The Supreme Court agreed Tuesday to entertain four legal questions raised by Obama’s immigration action.The Supreme Court might have allowed this case to wend its way through the appeals process; Daniel Horowitz has some thoughts about why defenders of checks and balances should be wary about this SCOTUS intervention.
Three of the questions were laid out by the Justice Department in the petition asking the justices to take up the case: whether states create legal standing to challenge the deferred actions grants by providing benefits to such immigrants, whether the actions Obama ordered in 2014 were arbitrary and capricious under federal law, and whether the administration was obliged to go through a formal notice-and-comment period before proceeding with its plan.
The fourth question, added by the justices in their Tuesday order, is whether Obama’s actions violated the Constitutional provision requiring him to “take care that the Laws be faithfully executed”—in essence, whether existing law bars the president from making the kinds of enforcement changes he sought to make.

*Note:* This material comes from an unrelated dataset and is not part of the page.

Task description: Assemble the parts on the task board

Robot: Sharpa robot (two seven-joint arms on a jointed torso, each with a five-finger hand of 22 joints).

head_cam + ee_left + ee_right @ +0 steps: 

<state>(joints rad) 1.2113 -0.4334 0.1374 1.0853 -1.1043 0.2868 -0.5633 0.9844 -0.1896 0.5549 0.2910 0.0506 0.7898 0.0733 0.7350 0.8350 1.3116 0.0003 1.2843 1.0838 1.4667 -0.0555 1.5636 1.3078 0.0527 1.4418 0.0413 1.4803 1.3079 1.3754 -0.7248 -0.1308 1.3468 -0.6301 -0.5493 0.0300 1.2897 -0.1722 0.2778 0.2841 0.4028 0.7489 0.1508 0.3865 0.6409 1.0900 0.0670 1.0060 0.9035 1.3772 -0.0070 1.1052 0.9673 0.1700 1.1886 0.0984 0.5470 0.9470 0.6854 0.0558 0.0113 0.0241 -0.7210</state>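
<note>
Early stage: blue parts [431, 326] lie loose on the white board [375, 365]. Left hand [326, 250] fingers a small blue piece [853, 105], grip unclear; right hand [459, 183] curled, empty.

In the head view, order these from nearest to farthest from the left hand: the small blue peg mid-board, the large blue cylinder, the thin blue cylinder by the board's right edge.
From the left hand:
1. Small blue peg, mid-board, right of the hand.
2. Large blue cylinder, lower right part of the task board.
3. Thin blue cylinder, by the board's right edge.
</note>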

The 26 states backing the lawsuit the court will take up argue that Obama did breach his duty to "take care" that the laws are enforced and that his actions amounted to a power grab that violated "the Constitution’s separation of powers more generally."
It's understandable, though, why the Supremes have decided to weigh in on this. Beyond the partisan squabbles, we have seen the Obama administration advance a theory of the executive in which the president gains the ability to act when Congress doesn't. This obviously turns the principle of checks and balances on its head, and Candidate Obama ran proclaiming his belief in limiting executive power. However, as often happens, the enticements of power won out over the commitments of the campaign. The president has already rewritten health-care and immigration law, and, in his final year, the White House has pledged the "audacious" use of executive power.
This shift toward the audacious executive could have dire implications for constitutional traditions regarding the balance of power in the federal government. In the wake of the Obama administration, leading presidential candidates, including Hillary Clinton, have pledged to build on this precedent of executive supremacy.
A new paradigm of governance is potentially evolving, and this case could give the Supreme Court a chance to weigh in on this paradigm: will it defend constitutional checks and balances, or will it endorse executive supremacy?